(Stored data)
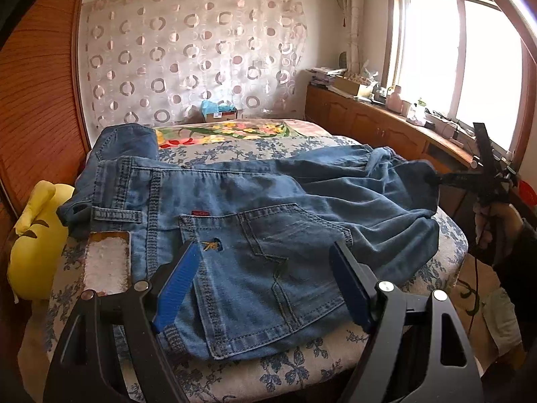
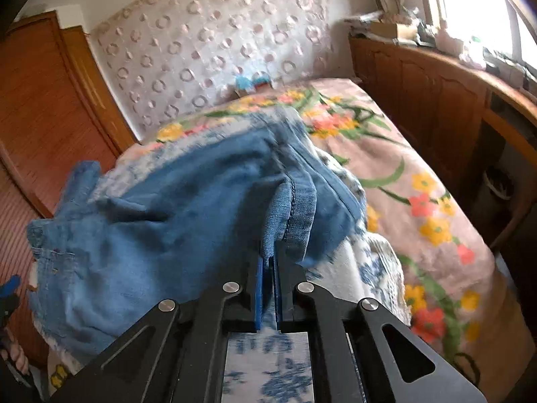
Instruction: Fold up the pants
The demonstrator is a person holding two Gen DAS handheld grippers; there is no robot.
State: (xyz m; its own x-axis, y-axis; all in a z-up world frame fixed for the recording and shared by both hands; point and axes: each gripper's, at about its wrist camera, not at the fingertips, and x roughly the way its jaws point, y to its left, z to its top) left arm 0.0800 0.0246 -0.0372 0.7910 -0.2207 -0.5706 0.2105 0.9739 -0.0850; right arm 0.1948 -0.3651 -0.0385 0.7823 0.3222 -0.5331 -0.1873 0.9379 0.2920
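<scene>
We see a circle-patterned curtain (image 1: 191, 57) behind the floral-covered bed (image 1: 302, 362), wooden cabinets (image 1: 369, 117) under a bright window (image 1: 459, 63).

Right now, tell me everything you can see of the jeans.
The jeans are mid-blue denim with lighter topstitching, a belt loop, a small red tag and a back pocket with yellow embroidery. They lie rumpled, seat side up, across the floral bedspread. The right gripper is shut on a hemmed edge of the fabric and holds that part raised off the bed. The left gripper stands open over the pocket area, its pads not pressing the cloth.
</scene>
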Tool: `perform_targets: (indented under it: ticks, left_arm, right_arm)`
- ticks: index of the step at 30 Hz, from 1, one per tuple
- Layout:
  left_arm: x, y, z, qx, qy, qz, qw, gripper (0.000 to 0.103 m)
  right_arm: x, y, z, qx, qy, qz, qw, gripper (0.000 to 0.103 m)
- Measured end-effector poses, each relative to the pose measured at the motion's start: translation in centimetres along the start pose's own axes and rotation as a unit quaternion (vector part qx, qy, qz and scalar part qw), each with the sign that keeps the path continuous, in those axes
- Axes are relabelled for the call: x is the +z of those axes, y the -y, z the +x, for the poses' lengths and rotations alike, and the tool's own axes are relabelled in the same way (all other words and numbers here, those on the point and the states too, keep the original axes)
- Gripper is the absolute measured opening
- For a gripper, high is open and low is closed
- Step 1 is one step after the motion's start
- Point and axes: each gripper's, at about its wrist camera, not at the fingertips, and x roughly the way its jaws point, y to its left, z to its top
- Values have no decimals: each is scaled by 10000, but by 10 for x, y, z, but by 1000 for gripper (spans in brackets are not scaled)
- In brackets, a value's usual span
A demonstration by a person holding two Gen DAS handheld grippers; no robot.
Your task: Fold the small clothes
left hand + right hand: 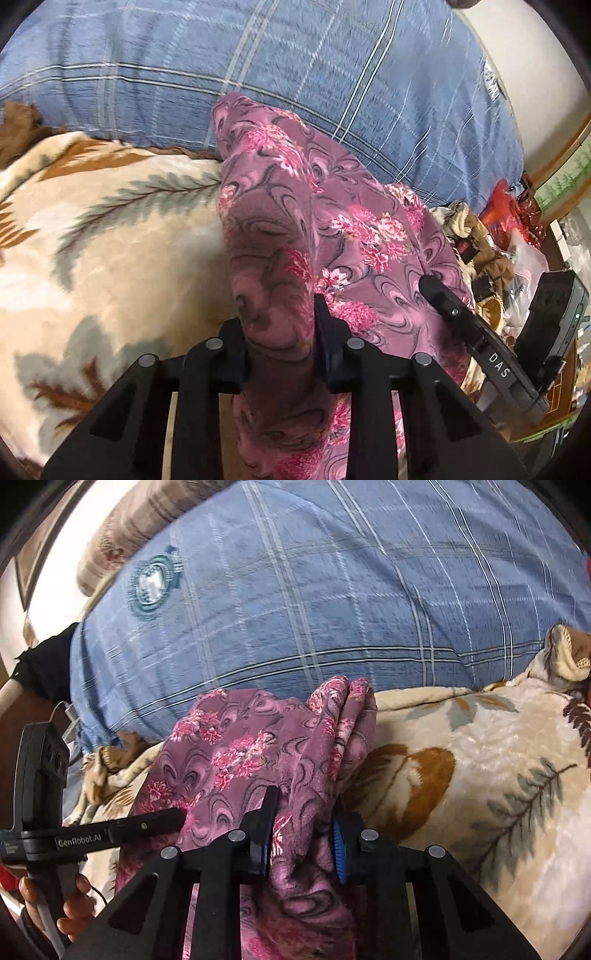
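A: A blue plaid quilt [258,55] filled the back of the bed, with a cream leaf-print blanket [110,240] spread in front of it.

B: And the garment?

A: A mauve floral cloth [332,206] hung bunched above the blanket, gathered between both tools. The left gripper [280,332] was narrowed on one bunch, fabric pressed between its jaws. The right gripper [303,823] was likewise clamped on a thick gather of the same cloth.

B: Which step was that?

A: Likely the lift before a fold, both edges pinched. The next move seemingly called for drawing the two grips apart to spread the cloth, then laying it flat on the blanket.
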Motion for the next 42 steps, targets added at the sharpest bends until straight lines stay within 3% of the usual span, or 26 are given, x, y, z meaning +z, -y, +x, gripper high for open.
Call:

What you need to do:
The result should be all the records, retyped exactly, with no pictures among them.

Your solution:
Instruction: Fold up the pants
The demonstrator is a person holding two Gen DAS handheld grippers; there is no robot.
State: (xyz m; its own x-axis, y-axis; all in a z-up world frame fixed for the recording and shared by both hands; point and axes: each gripper's, at about its wrist camera, not at the fingertips, and x roughly the way its jaws point, y to its left, z to its top) left arm 0.0800 0.0246 -0.0372 0.7910 -0.2207 -0.5706 0.2105 0.9739 -0.0850; right arm 0.1948 -0.3651 -0.0385 0.7823 0.3222 -0.5331 -0.1873 0.9379 0.2920
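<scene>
We see a circle-patterned curtain (image 1: 191, 57) behind the floral-covered bed (image 1: 302, 362), wooden cabinets (image 1: 369, 117) under a bright window (image 1: 459, 63).

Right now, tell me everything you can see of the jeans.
The jeans are mid-blue denim with lighter topstitching, a belt loop, a small red tag and a back pocket with yellow embroidery. They lie rumpled, seat side up, across the floral bedspread. The right gripper is shut on a hemmed edge of the fabric and holds that part raised off the bed. The left gripper stands open over the pocket area, its pads not pressing the cloth.
</scene>
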Tool: `perform_targets: (indented under it: ticks, left_arm, right_arm)`
- ticks: index of the step at 30 Hz, from 1, one per tuple
- Layout:
  left_arm: x, y, z, qx, qy, qz, qw, gripper (0.000 to 0.103 m)
  right_arm: x, y, z, qx, qy, qz, qw, gripper (0.000 to 0.103 m)
- Measured end-effector poses, each relative to the pose measured at the motion's start: translation in centimetres along the start pose's own axes and rotation as a unit quaternion (vector part qx, qy, qz and scalar part qw), each with the sign that keeps the path continuous, in those axes
- Axes are relabelled for the call: x is the +z of those axes, y the -y, z the +x, for the poses' lengths and rotations alike, and the tool's own axes are relabelled in the same way (all other words and numbers here, those on the point and the states too, keep the original axes)
- Gripper is the absolute measured opening
- For a gripper, high is open and low is closed
- Step 1 is one step after the motion's start
- Point and axes: each gripper's, at about its wrist camera, not at the fingertips, and x roughly the way its jaws point, y to its left, z to its top
- Values have no decimals: each is scaled by 10000, but by 10 for x, y, z, but by 1000 for gripper (spans in brackets are not scaled)
- In brackets, a value's usual span
A demonstration by a person holding two Gen DAS handheld grippers; no robot.
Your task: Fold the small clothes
left hand + right hand: 
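A: A blue plaid quilt [258,55] filled the back of the bed, with a cream leaf-print blanket [110,240] spread in front of it.

B: And the garment?

A: A mauve floral cloth [332,206] hung bunched above the blanket, gathered between both tools. The left gripper [280,332] was narrowed on one bunch, fabric pressed between its jaws. The right gripper [303,823] was likewise clamped on a thick gather of the same cloth.

B: Which step was that?

A: Likely the lift before a fold, both edges pinched. The next move seemingly called for drawing the two grips apart to spread the cloth, then laying it flat on the blanket.
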Motion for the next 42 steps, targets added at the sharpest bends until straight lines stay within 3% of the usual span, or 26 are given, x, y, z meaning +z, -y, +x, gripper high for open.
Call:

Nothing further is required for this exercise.